Le Chourineur s’approcha du Maître d’école et lui mit la main sur l’épaule.

Le brigand tressaillit.

– Qu’est-ce qui me touche? dit-il d’une voix sourde.

– Moi…

– Qui, toi?

– Le Chourineur.

– Tu viens aussi te venger, n’est-ce pas?

– Tu ne sais comment sortir!… Prends mon bras… Je vais te conduire.

– Toi! toi!

– Oui, tu me fais de la peine… maintenant; viens!

– Tu veux donc me tendre un piège?

– Tu sais bien que je ne suis pas lâche… je n’abuserai pas de ton malheur. Allons, partons, il fait jour.

– Il fait jour!!! ah! Je ne verrai plus jamais quand il fera jour, moi s’écria le Maître d’école.

Rodolphe ne put supporter davantage cette scène, il rentra brusquement, suivi de David, en faisant signe aux deux domestiques de s’éloigner.

Le Chourineur et le Maître d’école restèrent seuls.

– Est-ce vrai qu’il y a de l’argent dans le portefeuille qu’on m’a donné? dit le brigand, après un long silence.

– Oui, j’y ai mis moi-même cinq mille francs. Avec cela tu peux te placer en pension quelque part, dans quelque coin, à la campagne, pour le restant de tes jours… ou bien veux-tu que je te conduise chez l’ogresse?

– Non, elle me volerait.

– Chez Bras-Rouge?

– Il m’empoisonnerait pour me voler!

– Où veux-tu donc que je te conduise?

– Je ne sais pas. Tu n’es pas voleur, toi, Chourineur. Tiens, cache bien mon portefeuille dans ma veste, que la Chouette ne le voie pas, elle me dévaliserait.

– La Chouette? on l’a portée à l’hospice Beaujon. En me débattant contre vous deux, cette nuit, je lui ai déformé une jambe.

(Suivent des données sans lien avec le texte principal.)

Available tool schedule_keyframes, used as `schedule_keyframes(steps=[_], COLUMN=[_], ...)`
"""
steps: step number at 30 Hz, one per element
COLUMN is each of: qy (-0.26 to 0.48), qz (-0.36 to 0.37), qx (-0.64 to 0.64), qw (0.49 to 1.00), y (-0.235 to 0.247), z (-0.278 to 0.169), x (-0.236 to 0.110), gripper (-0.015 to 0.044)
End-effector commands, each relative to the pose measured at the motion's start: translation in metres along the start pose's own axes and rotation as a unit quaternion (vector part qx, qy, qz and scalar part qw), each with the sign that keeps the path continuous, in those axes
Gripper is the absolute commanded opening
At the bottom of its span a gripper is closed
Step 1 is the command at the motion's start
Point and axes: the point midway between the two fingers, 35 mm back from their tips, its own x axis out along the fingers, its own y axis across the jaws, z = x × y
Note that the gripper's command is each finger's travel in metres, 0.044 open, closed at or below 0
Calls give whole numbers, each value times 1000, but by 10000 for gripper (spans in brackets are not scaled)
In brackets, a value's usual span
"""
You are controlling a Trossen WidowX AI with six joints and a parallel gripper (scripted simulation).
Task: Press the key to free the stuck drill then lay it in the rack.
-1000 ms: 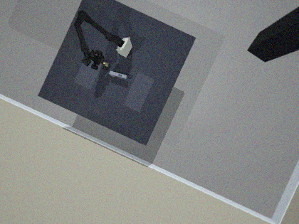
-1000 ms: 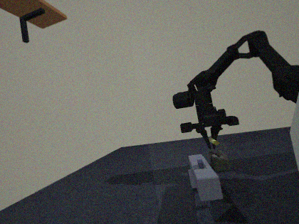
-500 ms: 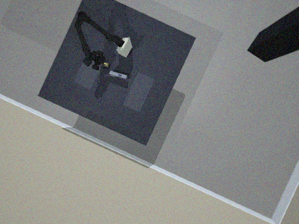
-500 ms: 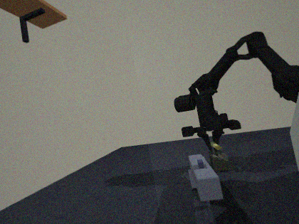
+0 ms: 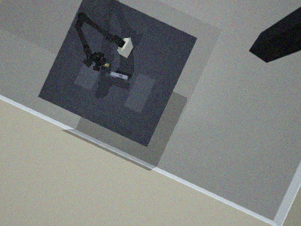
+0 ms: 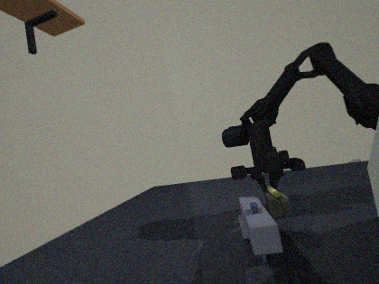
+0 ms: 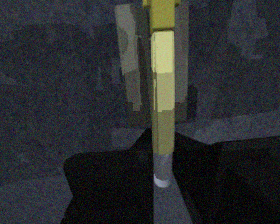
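My gripper (image 6: 270,182) (image 5: 101,62) is shut on the yellow drill (image 7: 163,95) (image 6: 274,191) (image 5: 106,64), a long yellow bar with a grey tip (image 7: 161,175). It holds the drill just over the rack (image 6: 281,206), whose two pale posts (image 7: 127,70) (image 7: 183,55) show on either side of the drill in the wrist view. I cannot tell whether the drill touches the rack. The white fixture block (image 6: 261,228) (image 5: 117,75) with its small grey key (image 6: 255,207) stands just in front of the rack, apart from the drill.
The dark table (image 5: 161,64) (image 6: 135,247) carries two lighter grey patches (image 5: 140,92) (image 5: 87,77). The arm's white base box (image 5: 125,46) stands at the back. A wooden wall shelf (image 6: 32,4) hangs far up on the left.
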Motion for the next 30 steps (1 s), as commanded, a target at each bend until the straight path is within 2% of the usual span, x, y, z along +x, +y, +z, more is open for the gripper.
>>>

– Mais qu’est-ce que je vais devenir? mon Dieu! qu’est-ce que je vais devenir? avec ce rideau noir, là, là toujours devant moi! Et sur ce rideau noir si je voyais paraître les figures pâles et mortes de ceux…

Il tressaillit et dit d’une voix sourde au Chourineur:

– Cet homme de cette nuit, est-ce qu’il est mort?

– Non.

– Tant mieux!

Et le brigand resta quelque temps silencieux; puis tout à coup il s’écria en bondissant de rage:

– C’est pourtant toi, Chourineur, qui me vaux cela! Brigand… sans toi je refroidissais l’homme et j’emportais l’argent. Si je suis aveugle, c’est ta faute! Oui, c’est ta faute!

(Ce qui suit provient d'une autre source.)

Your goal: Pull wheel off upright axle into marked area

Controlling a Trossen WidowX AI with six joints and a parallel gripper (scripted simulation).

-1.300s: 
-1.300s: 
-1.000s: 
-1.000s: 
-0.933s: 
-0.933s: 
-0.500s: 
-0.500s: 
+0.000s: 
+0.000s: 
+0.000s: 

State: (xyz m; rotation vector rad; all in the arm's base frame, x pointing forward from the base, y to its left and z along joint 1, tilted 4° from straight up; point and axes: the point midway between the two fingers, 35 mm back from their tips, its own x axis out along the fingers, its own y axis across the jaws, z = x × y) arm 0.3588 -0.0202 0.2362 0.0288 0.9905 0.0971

– Ne pense plus à cela, c’est malsain pour toi. Voyons, viens-tu, oui ou non?… Je suis fatigué, je veux dormir. C’est assez nocé comme ça. Demain je retourne à mon train de bois. Je vas te conduire où tu voudras, j’irai me coucher après.

– Mais je ne sais où aller, moi. Dans mon garni… je n’ose pas… il faudrait dire…

– Eh bien! écoute; veux-tu, pour un jour ou deux, venir dans mon chenil? Je te trouverai peut-être bien des braves gens qui, ne sachant pas qui tu es, te prendront en pension chez eux comme un infirme. Tiens… il y a justement un homme du port Saint-Nicolas, que je connais, dont la mère habite Saint-Mandé; une digne femme, qui n’est pas heureuse. Peut-être bien qu’elle pourrait se charger de toi… Viens-tu, oui ou non?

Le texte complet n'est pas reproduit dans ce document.